● **Your goal**: Restate word for word the section of the entries that opens at the line containing "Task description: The" and closes at the line containing "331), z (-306", both lines kept, pictures dropped.

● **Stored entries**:
--------------------

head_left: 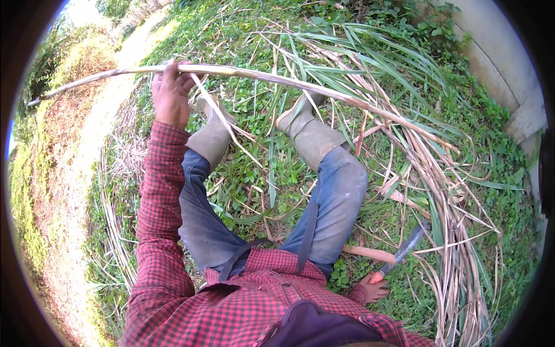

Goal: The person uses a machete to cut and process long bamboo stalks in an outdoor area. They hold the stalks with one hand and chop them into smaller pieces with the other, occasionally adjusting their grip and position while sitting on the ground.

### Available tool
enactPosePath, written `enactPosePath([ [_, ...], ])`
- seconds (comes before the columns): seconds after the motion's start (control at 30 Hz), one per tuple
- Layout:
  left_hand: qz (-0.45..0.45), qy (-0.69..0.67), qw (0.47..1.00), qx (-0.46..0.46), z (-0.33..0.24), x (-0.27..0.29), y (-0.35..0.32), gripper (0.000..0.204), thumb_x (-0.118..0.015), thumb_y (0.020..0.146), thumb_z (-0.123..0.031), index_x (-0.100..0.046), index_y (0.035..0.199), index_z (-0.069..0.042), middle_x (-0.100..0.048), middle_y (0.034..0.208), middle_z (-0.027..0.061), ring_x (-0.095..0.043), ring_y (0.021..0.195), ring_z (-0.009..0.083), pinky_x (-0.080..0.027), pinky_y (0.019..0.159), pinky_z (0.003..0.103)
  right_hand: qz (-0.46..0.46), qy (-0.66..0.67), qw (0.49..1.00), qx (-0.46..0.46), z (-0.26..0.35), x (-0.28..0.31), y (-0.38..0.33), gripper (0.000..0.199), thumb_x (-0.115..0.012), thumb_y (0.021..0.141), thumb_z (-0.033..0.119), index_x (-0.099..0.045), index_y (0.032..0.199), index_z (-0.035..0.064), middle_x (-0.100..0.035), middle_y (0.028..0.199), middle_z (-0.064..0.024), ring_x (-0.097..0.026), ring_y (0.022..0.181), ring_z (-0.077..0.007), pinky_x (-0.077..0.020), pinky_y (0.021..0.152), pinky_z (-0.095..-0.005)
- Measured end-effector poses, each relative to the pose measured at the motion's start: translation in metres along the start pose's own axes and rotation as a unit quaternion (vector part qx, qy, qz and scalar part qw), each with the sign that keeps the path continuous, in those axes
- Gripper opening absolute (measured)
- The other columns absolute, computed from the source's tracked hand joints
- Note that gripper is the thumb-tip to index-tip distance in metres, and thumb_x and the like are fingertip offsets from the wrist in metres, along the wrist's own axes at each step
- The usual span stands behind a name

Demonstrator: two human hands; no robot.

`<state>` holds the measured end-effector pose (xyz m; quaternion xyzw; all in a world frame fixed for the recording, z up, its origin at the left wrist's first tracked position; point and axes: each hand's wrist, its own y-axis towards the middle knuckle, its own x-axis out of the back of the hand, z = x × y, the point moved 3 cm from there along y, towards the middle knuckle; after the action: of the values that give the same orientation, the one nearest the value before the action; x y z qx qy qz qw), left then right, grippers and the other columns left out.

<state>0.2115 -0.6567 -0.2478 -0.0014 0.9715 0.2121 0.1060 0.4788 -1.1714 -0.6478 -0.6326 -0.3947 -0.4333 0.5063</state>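
Note:
My left hand (172, 95) is raised at the upper left, its fingers closed round a long, thin cane stalk (254, 73). The stalk bows across the view, from the far left to the leaf pile at the right. A pale dry strip (222, 115) hangs from the stalk beside that hand. Low at the right, near the ground, my right hand (374, 289) is closed at the orange handle of a machete (407, 244). Its grey blade points forward and right over the grass; part of the grip is hidden by the hand.
Long green and dry cane leaves (425, 168) lie heaped along the right. My boots (309, 127) and bent legs stand apart on the grass. More stalks (113, 217) lie at the left beside a bright dirt strip (66, 202). A pale wall (480, 63) borders the upper right.

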Motion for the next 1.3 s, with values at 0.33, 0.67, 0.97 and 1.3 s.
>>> enactPosePath([
  [0.33, 0.07, -0.25, 0.921, 0.29, 0.144, -0.15, -0.143, 0.024, -0.052, 0.088, -0.021, -0.037, 0.097, -0.005, -0.057, 0.083, 0.0091, -0.059, 0.064, 0.0155, -0.054, 0.061, 0.033, -0.071, 0.0, 0.997, -0.017, 0.006, 0.02, -0.01, 0.069, -0.046, 0.079, 0.059, -0.034, 0.129, 0.013, -0.025, 0.136, -0.0203, -0.027, 0.126, -0.0346, -0.0346, 0.095, -0.0484],
  [0.67, 0.552, -0.206, 0.601, 0.539, 0.149, -0.153, -0.278, 0.03, -0.049, 0.089, -0.025, -0.047, 0.104, 0.002, -0.06, 0.083, 0.0113, -0.062, 0.067, 0.018, -0.053, 0.06, 0.027, 0.016, -0.144, 0.983, 0.111, 0.034, 0.094, -0.036, 0.057, -0.061, 0.075, 0.044, -0.043, 0.112, 0.0054, -0.035, 0.128, -0.0186, -0.039, 0.117, -0.0312, -0.0419, 0.088, -0.0448],
  [0.97, -0.147, 0.019, 0.938, 0.314, 0.26, 0.069, -0.151, 0.015, -0.053, 0.085, -0.017, -0.053, 0.077, -0.004, -0.045, 0.053, -0.003, -0.04, 0.044, 0.006, -0.034, 0.042, 0.021, 0.084, 0.132, 0.982, 0.104, 0.009, 0.051, 0.004, 0.064, -0.074, 0.064, 0.032, -0.042, 0.106, -0.0027, -0.059, 0.096, -0.0201, -0.06, 0.088, -0.0324, -0.0451, 0.075, -0.0415],
  [1.3, -0.15, -0.347, 0.768, 0.517, 0.292, 0.052, -0.153, 0.053, -0.042, 0.088, -0.047, -0.033, 0.121, -0.006, -0.054, 0.099, 0.0153, -0.055, 0.091, 0.029, -0.045, 0.083, 0.046, 0.076, 0.198, 0.963, 0.165, 0.068, 0.055, -0.009, 0.041, -0.063, 0.077, 0.026, -0.041, 0.1, 0.0004, -0.054, 0.086, -0.0138, -0.054, 0.073, -0.0269, -0.044, 0.064, -0.0368],
])
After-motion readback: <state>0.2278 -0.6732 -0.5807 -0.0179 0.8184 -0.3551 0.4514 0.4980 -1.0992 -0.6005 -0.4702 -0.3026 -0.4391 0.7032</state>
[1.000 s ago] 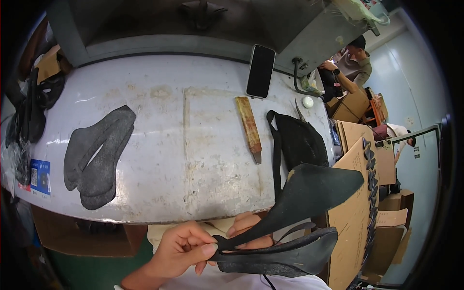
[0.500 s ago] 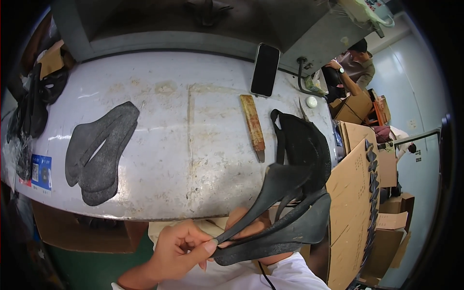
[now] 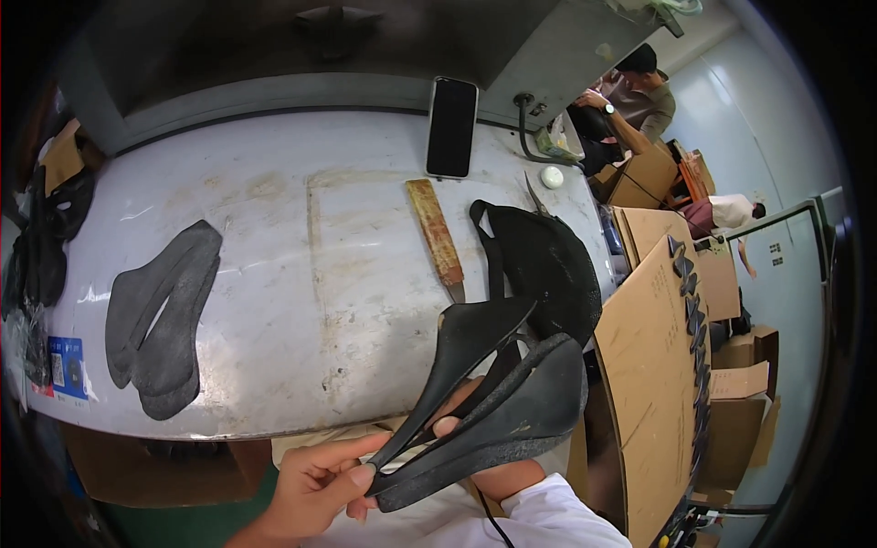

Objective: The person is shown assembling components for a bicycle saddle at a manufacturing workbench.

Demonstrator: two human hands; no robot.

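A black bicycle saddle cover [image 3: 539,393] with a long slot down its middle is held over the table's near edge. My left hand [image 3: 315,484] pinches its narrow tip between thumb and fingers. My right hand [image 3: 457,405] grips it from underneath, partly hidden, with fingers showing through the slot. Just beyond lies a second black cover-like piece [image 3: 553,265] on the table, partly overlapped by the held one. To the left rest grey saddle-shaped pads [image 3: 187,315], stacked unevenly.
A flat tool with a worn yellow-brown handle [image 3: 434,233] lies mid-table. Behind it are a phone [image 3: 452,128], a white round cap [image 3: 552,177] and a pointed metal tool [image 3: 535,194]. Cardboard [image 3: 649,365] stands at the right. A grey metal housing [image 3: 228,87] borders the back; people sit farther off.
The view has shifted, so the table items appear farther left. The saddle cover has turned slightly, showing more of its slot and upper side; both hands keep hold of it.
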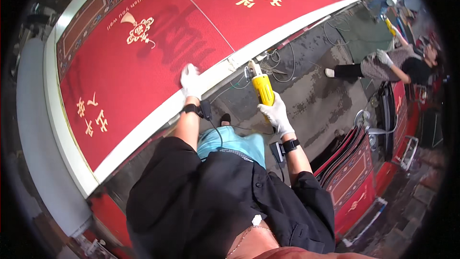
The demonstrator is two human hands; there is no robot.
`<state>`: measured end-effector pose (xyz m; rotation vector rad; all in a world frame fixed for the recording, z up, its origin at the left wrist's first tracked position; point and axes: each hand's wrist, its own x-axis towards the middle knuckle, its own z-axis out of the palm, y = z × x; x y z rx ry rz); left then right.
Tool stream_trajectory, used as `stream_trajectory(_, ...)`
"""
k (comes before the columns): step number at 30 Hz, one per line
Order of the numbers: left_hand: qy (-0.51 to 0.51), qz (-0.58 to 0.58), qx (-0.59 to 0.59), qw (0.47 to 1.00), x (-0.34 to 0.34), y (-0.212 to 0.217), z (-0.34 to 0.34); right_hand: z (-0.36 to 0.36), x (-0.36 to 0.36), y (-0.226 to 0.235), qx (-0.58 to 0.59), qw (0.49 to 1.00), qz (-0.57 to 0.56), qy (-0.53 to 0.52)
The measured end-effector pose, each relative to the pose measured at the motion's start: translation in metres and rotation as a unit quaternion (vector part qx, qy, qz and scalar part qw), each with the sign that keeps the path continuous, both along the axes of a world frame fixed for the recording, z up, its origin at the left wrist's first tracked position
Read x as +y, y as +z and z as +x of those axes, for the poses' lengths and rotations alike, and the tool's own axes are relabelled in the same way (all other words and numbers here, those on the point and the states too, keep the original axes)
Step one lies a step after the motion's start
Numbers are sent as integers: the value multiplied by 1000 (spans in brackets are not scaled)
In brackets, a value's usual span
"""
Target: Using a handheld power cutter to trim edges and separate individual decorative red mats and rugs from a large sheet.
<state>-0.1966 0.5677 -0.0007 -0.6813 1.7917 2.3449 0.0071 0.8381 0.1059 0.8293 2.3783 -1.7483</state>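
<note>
My left hand [191, 82], in a white glove, rests on the near edge of a long red mat [167, 64] with gold lettering and emblems. Its fingers lie flat, partly over the mat's white border [143, 133]. In my right hand [278, 115], also gloved in white, is a yellow handheld electric cutter [263, 89]. The cutter's round metal head [249, 71] is by the border's outer edge, to the right of my left hand. Whether the blade touches the border I cannot tell. Black straps with small boxes sit on both my wrists.
Loose cables [287, 67] lie on the dark floor [316, 110] beyond the cutter. At the right, a person [390, 64] in white gloves holds another yellow tool [389, 25]. Stacked red patterned mats [352, 168] stand at my lower right. A large grey roll [40, 129] lines the left end.
</note>
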Motion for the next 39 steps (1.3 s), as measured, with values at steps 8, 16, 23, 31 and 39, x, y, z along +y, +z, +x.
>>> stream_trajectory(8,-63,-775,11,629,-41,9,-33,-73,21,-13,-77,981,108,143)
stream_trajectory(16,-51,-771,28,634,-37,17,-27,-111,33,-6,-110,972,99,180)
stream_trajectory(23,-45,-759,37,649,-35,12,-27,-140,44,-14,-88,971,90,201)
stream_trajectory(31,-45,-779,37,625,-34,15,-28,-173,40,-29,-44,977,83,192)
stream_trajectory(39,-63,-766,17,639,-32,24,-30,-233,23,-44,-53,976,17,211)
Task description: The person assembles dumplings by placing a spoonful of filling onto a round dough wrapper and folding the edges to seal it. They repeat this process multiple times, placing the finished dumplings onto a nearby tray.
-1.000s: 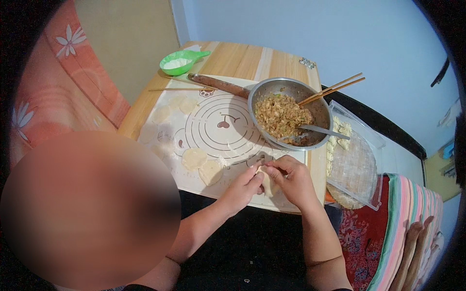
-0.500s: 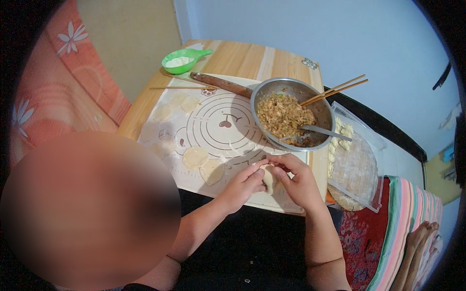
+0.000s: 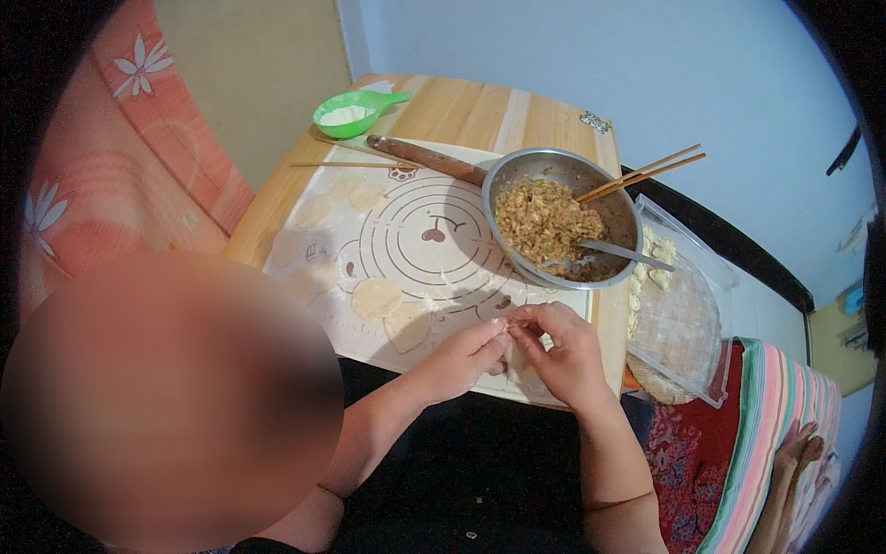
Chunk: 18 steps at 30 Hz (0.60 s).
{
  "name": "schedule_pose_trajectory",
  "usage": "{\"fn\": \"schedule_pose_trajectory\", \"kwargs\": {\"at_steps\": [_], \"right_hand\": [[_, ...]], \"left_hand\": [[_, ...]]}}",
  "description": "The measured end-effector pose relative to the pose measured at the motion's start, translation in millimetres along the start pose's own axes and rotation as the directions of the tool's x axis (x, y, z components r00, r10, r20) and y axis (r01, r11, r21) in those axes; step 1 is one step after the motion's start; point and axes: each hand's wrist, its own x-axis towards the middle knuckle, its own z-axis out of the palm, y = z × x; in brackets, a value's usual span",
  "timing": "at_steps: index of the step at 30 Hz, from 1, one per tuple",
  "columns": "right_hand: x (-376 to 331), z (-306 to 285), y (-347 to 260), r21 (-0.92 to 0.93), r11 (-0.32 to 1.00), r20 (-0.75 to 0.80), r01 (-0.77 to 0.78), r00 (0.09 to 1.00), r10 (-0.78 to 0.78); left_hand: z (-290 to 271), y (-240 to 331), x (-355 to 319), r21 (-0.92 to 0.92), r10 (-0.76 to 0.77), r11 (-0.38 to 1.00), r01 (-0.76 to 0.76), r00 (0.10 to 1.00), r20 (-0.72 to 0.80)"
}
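Observation:
Over the near edge of the mat, my left hand and my right hand meet at the fingertips. Both are closed on a pale dumpling, mostly hidden by the fingers, with thumbs and forefingers pinching at its edge. Just left of them, two round dough wrappers overlap on the white baking mat. Beyond my right hand stands a steel bowl of minced filling. A pair of chopsticks and a metal spoon handle lean out of it.
More wrappers lie at the mat's left side. A rolling pin rests against the bowl, near loose chopsticks. At the far left is a green scoop of flour. Right of the table, a clear tray holds several dumplings. Another person's feet show lower right.
My right hand has rolled over the dumpling, covering most of what showed before. Both hands sit slightly lower, their fingertips still together. The whole view has shifted a little.

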Motion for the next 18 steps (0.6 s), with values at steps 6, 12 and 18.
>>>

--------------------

● **Answer space**:
Task description: The person assembles dumplings by placing a spoonful of filling onto a round dough wrapper and folding the edges to seal it. They repeat this process multiple times, placing the finished dumplings onto a nearby tray.
-1.000s: 
-0.500s: 
+0.000s: 
Chunk: 18 steps at 30 Hz (0.60 s).
{
  "name": "schedule_pose_trajectory",
  "usage": "{\"fn\": \"schedule_pose_trajectory\", \"kwargs\": {\"at_steps\": [_], \"right_hand\": [[_, ...]], \"left_hand\": [[_, ...]]}}",
  "description": "The measured end-effector pose relative to the pose measured at the motion's start, translation in millimetres along the start pose's own axes and rotation as the directions of the tool's x axis (x, y, z components r00, r10, r20) and y axis (r01, r11, r21) in those axes; step 1 is one step after the motion's start; point and axes: each hand's wrist, its own x-axis towards the middle knuckle, its own z-axis out of the palm, y = z × x; in brackets, a value's usual span",
  "timing": "at_steps: index of the step at 30 Hz, from 1, one per tuple",
  "columns": "right_hand: x (-376 to 331), z (-306 to 285), y (-347 to 260), r21 (-0.92 to 0.93), r11 (-0.32 to 1.00), r20 (-0.75 to 0.80), r01 (-0.77 to 0.78), r00 (0.09 to 1.00), r10 (-0.78 to 0.78); left_hand: z (-290 to 271), y (-240 to 331), x (-355 to 319), r21 (-0.92 to 0.92), r10 (-0.76 to 0.77), r11 (-0.38 to 1.00), r01 (-0.76 to 0.76), r00 (0.10 to 1.00), r20 (-0.72 to 0.80)"

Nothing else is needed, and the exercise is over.